▶ _Collected data_:

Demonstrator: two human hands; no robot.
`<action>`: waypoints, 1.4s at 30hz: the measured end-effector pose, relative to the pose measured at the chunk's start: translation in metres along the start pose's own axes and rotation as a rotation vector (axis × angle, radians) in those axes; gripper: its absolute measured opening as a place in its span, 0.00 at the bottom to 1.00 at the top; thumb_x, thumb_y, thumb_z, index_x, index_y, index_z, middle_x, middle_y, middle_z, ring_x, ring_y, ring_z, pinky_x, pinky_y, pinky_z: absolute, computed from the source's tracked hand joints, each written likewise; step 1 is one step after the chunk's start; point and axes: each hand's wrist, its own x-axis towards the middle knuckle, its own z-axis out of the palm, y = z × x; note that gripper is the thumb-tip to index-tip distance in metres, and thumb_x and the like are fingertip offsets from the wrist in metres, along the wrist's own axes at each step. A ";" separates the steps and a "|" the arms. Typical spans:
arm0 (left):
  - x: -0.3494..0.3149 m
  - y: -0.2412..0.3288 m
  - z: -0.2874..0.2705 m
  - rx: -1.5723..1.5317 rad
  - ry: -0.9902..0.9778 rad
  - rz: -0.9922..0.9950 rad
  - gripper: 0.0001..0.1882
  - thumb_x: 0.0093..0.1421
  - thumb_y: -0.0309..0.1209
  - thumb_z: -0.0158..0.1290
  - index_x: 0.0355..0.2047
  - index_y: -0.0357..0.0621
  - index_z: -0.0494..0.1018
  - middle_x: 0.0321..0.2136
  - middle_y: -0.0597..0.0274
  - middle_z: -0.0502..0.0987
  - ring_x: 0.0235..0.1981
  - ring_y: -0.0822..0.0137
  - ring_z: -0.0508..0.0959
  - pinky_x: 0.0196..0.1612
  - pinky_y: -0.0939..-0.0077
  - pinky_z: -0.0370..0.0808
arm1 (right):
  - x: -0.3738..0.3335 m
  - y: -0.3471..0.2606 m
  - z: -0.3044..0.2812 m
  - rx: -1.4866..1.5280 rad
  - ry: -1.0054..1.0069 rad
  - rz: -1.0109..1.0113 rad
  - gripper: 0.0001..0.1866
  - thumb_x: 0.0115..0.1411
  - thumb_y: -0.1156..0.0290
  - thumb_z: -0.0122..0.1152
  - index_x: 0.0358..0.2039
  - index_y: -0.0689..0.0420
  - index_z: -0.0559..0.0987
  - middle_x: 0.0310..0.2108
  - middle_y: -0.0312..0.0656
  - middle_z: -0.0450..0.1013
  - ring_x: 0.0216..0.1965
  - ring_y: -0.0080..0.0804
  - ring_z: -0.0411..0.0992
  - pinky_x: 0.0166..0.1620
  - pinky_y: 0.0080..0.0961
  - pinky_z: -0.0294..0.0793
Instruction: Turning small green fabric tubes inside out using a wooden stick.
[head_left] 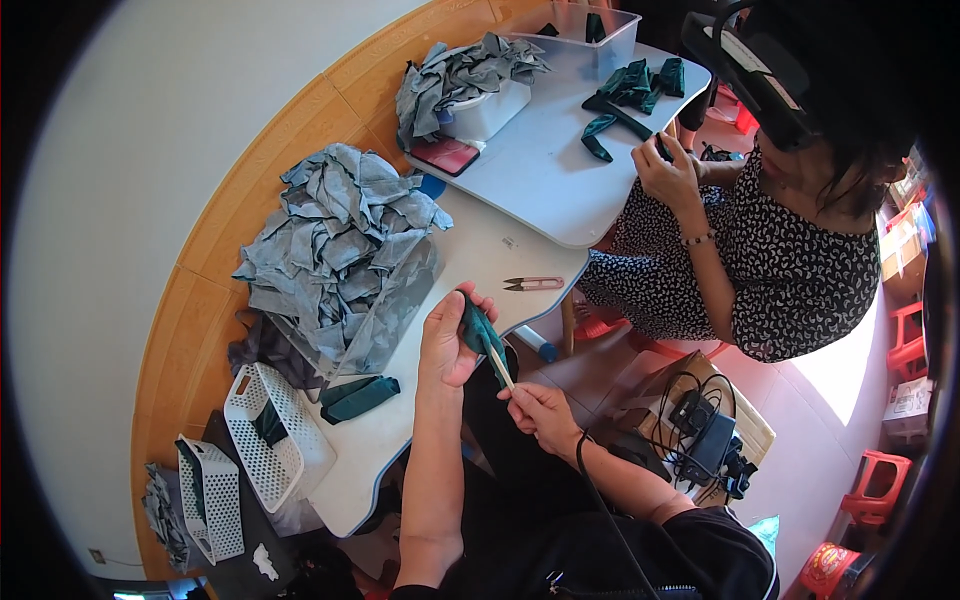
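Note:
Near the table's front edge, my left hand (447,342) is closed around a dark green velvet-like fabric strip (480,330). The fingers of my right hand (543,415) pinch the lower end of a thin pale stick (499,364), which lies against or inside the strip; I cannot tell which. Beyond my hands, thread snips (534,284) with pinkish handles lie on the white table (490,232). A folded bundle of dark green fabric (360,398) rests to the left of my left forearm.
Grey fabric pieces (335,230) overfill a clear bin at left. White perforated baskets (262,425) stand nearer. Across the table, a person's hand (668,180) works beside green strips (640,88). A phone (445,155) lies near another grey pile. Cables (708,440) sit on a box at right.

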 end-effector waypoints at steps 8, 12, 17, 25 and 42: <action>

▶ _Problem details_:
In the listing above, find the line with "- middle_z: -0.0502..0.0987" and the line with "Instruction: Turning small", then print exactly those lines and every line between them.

▶ _Solution to this exercise_:
  - middle_z: -0.0502..0.0987
  - ring_x: 0.0235..0.1981
  - ring_y: -0.0822..0.0137
  - ring_z: -0.0508..0.0959
  - pinky_x: 0.0196..0.1612
  - pinky_y: -0.0939..-0.0077
  - pinky_z: -0.0370..0.0808
arm1 (right):
  - x: -0.3738..0.3335 m
  - y: -0.3471..0.2606 m
  - z: -0.3044..0.2812 m
  - rx: -1.4866..1.5280 rad
  - ry: -1.0054..1.0069 rad
  - rz: -1.0109..1.0113 rad
  - gripper: 0.0001..0.1866
  - thumb_x: 0.0115..0.1411
  - thumb_y: -0.1156..0.0290
  - thumb_z: -0.0122..0.1152
  - index_x: 0.0358..0.2039
  - index_y: -0.0689..0.0420
  - index_z: -0.0559..0.0987
  - middle_x: 0.0310..0.2108
  - middle_y: -0.0312..0.0656
  - middle_z: -0.0450..0.1013
  - ring_x: 0.0216..0.1965
  - ring_y: -0.0080..0.0804
  - ring_z: -0.0411..0.0992
  - pinky_x: 0.0166..0.1620
  - pinky_y: 0.0080..0.0961
  - pinky_z: -0.0294..0.0793
Instruction: Turning small green fabric tubes inside out using a wooden stick.

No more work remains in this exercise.